Он вышел из пластикового сооружения, и оказалось, что он на улице какого-то ужасного города. Улица забита неуклюжими, громоздкими передвижными средствами, двигатели которых при движении выбрасывают через специальные трубки смердящие облака, отчего воздух воняет невыносимо и едва пригоден для дыхания. Здания вдоль улицы – высокие, прямоугольные, с плоскими крышами и рядами одинаковых квадратных окон – гигантские бетонные коробки, симметрично таращатся множеством незрячих глазниц. Сама мысль о том, что такое уродливое сооружение можно называть «домом», кажется странной. Небо, закопчённое клубами дыма из двух труб, торчащих где-то на периферии за этими строениями, перечёркнуто протянутыми проводами. Вдоль улицы, по обеим сторонам, – деревья… Если, конечно, эти несчастные существа можно называть деревьями. Все их ветви обрублены, остались только уродливые чёрные остовы стволов, зияющие закрашенными краской спилами. Лишённые ветвей, но крепкие, с неповреждёнными корнями, они вынуждены мучиться. Они источают смрад боли и отчаянья, и их вид вызывает ни с чем не сравнимый ужас. Это как увидеть человека, ползущего с отрубленными ногами, с окровавленными обрубками. Сердце сжимается от отвращения и жалости.

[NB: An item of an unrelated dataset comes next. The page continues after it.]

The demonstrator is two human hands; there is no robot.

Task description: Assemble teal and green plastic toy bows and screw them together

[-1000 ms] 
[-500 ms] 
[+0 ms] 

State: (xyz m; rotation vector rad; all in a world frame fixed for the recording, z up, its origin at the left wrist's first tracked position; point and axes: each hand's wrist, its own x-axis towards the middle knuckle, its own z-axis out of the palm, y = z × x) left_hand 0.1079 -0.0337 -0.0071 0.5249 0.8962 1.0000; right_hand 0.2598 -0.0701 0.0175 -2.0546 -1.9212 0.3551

Нет, этот мир никогда его не отпустит. Может быть, ничего другого на самом деле и нет? Возможно, вот она – явь, а всё остальное ему лишь снится?

Мёрэйн ещё раз взглянул на пластинку меатрекера. Устройство радужно блеснуло, поймав солнечный луч. Зачем Роу привёз ему из Эрендера этот странный сувенир? Почему вообще обратил внимание на то, что у людей появился ещё один вид развлечения? Народ каладэ не понимает этого чисто человеческого стремления чем угодно занять свой разум и тратить жизнь на занятия, не имеющие никакого смысла, кроме одного – создать иллюзию смысла. Даже двинэа, неприкасаемые народа каладэ, – не исключение. Хоть они и живут в суетном мире Мелека, но и они не разделяют склонности людей играть в игры. Каладэ никогда не играют, и это отличает их от людей… Это типично человеческая черта – играть в игры. Мёрэйн знал много игр, в которые играют люди, и много людей, которые играют в игры. Он много раз видел, как игры приводили к гибели – отдельные души и целые цивилизации. И так же много раз он видел, как игры спасали миры.